Brief. Your answer must be an exact copy of the listing that follows, with all pictures omitted.

Supplied information.
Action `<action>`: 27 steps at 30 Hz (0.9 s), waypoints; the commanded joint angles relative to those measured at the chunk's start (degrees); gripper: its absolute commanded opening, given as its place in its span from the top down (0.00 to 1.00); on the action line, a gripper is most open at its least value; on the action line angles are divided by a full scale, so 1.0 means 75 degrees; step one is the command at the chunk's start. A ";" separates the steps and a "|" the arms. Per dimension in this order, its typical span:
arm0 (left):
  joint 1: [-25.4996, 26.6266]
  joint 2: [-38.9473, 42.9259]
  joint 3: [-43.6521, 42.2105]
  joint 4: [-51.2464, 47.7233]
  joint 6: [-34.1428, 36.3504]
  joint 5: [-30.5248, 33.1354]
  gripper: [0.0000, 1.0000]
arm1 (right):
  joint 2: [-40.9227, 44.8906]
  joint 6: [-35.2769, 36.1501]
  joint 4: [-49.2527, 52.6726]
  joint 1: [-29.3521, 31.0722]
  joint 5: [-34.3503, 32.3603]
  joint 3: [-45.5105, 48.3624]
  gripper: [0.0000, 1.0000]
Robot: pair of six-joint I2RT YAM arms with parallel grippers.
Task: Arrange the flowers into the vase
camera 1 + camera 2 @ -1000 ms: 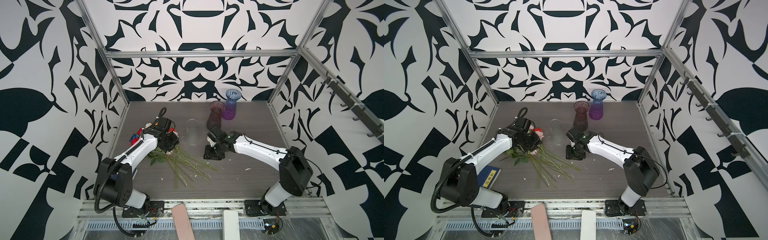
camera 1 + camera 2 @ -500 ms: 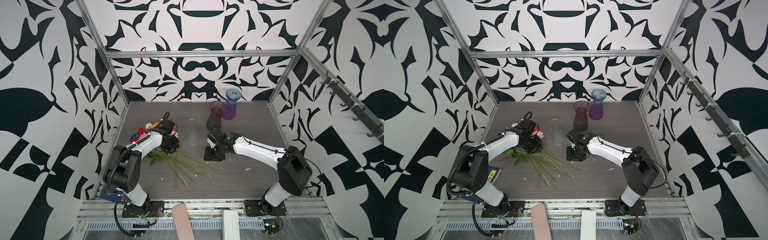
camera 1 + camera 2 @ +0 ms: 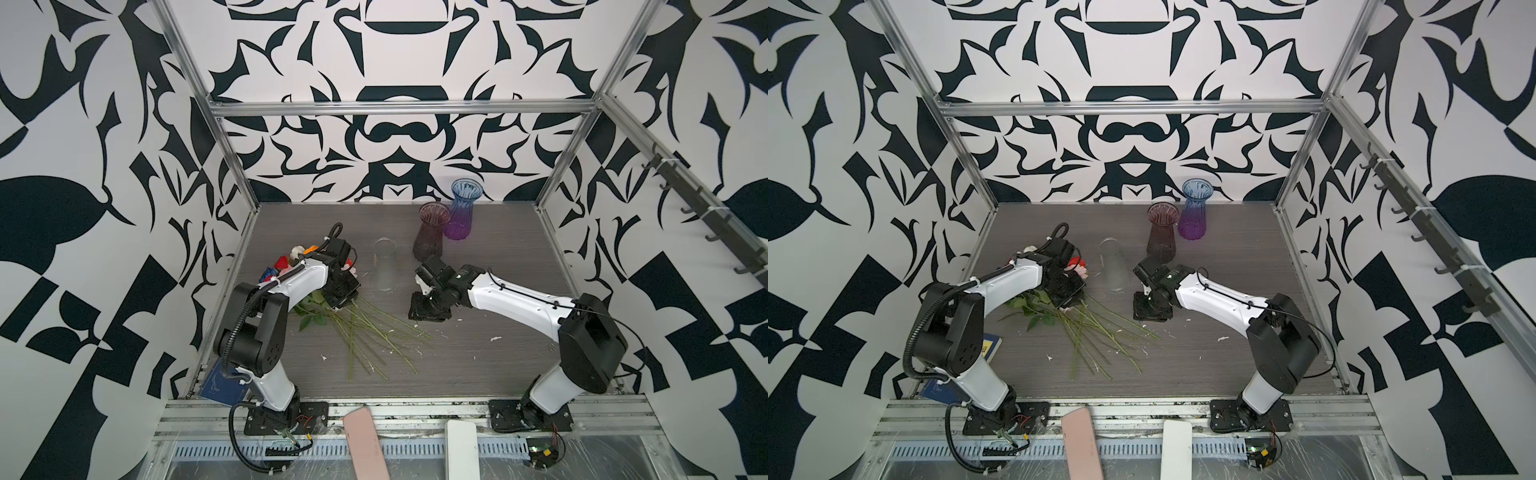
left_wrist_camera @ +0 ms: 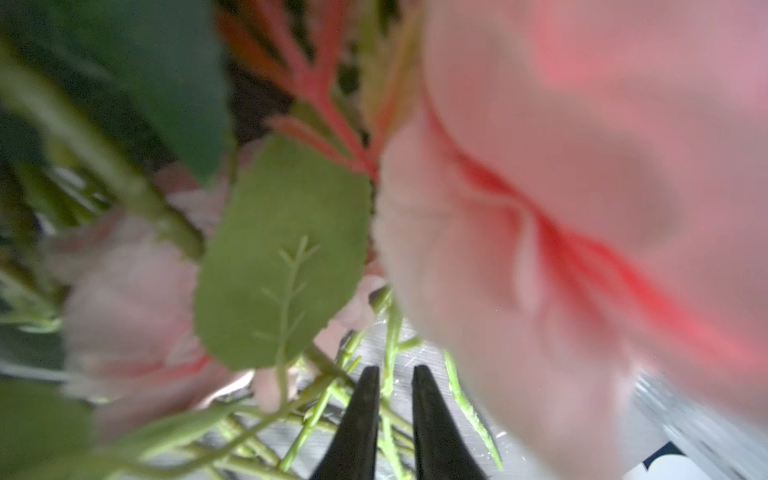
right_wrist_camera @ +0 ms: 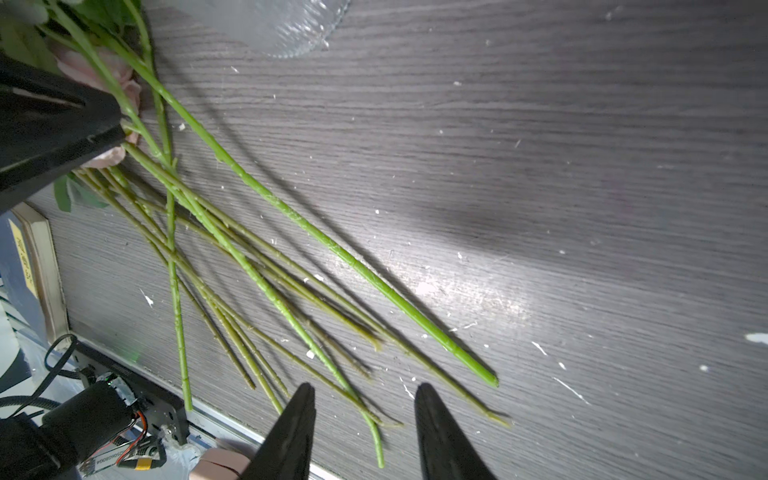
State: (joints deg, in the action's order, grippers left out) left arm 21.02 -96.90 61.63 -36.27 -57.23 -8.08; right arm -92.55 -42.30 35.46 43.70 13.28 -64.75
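Note:
The flowers (image 3: 365,332) lie in a heap at the table's left, blooms (image 3: 282,264) toward the left wall and long green stems (image 3: 1096,332) fanned toward the front. My left gripper (image 3: 337,306) is down on the heap just below the blooms. In the left wrist view its jaws (image 4: 395,370) stand narrow with one green stem (image 4: 388,345) between them, and a pink bloom (image 4: 582,166) and a leaf (image 4: 282,249) crowd the lens. My right gripper (image 3: 428,313) hovers open over the table right of the stems (image 5: 291,216), holding nothing. A clear glass vase (image 3: 384,266) stands between the arms.
A maroon vase (image 3: 430,232) and a blue-purple vase (image 3: 461,212) stand behind my right gripper near the back wall. A blue book (image 3: 990,345) lies at the front left beside the left arm's base. White flecks dot the grey table (image 3: 478,365).
My left gripper's jaws have closed in around a stem in the heap, and the left arm's elbow has swung nearer the table. The right arm has not moved.

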 commanded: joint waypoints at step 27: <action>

Response box.
Action `<action>`: 27 steps at 30 Hz (0.9 s), waypoints; the commanded joint angles relative to those measured at the chunk's start (degrees); gripper: its absolute commanded opening, given as its place in its span from the top down (0.00 to 1.00); on the action line, a gripper is most open at its least value; on the action line angles are divided by a full scale, so 1.0 means 75 degrees; step one is the command at the chunk's start. A ";" separates the steps and a "|" the arms. Per dimension in this order, its typical span:
arm0 (left):
  joint 1: [-25.4996, 26.6266]
  joint 2: [-38.9473, 42.9259]
  joint 3: [-43.6521, 42.2105]
  joint 4: [-51.2464, 47.7233]
  joint 6: [-34.1428, 36.3504]
  joint 5: [-30.5248, 33.1354]
  gripper: [0.0000, 1.0000]
arm1 (right):
  joint 2: [-40.9227, 44.8906]
  joint 6: [-35.2769, 36.1501]
  joint 4: [-49.2527, 52.6726]
  joint 1: [-29.3521, 31.0722]
  joint 5: [-34.3503, 32.3603]
  joint 3: [-45.5105, 48.3624]
  gripper: [0.0000, 1.0000]
Robot: pair of six-joint I2RT YAM arms with parallel grippers.
Task: Arrange the flowers into the vase
camera 1 + camera 2 @ -1000 ms: 
camera 1 + camera 2 @ -500 ms: 
camera 1 + camera 2 @ +0 ms: 
left_wrist_camera @ +0 ms: 
right_wrist_camera @ +0 ms: 
State: (joints deg, in the action's order, grippers left out) left arm 21.02 -96.90 61.63 -36.27 -57.23 -8.08; right arm -92.55 -42.30 35.46 43.70 13.28 -64.75
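Note:
The flowers (image 3: 365,332) lie in a heap at the table's left, blooms (image 3: 282,264) toward the left wall and long green stems (image 3: 1096,332) fanned toward the front. My left gripper (image 3: 337,306) is down on the heap just below the blooms. In the left wrist view its jaws (image 4: 395,370) stand narrow with one green stem (image 4: 388,345) between them, and a pink bloom (image 4: 582,166) and a leaf (image 4: 282,249) crowd the lens. My right gripper (image 3: 428,313) hovers open over the table right of the stems (image 5: 291,216), holding nothing. A clear glass vase (image 3: 384,266) stands between the arms.
A maroon vase (image 3: 430,232) and a blue-purple vase (image 3: 461,212) stand behind my right gripper near the back wall. A blue book (image 3: 990,345) lies at the front left beside the left arm's base. White flecks dot the grey table (image 3: 478,365).
My left gripper's jaws have closed in around a stem in the heap, and the left arm's elbow has swung nearer the table. The right arm has not moved.
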
 commanded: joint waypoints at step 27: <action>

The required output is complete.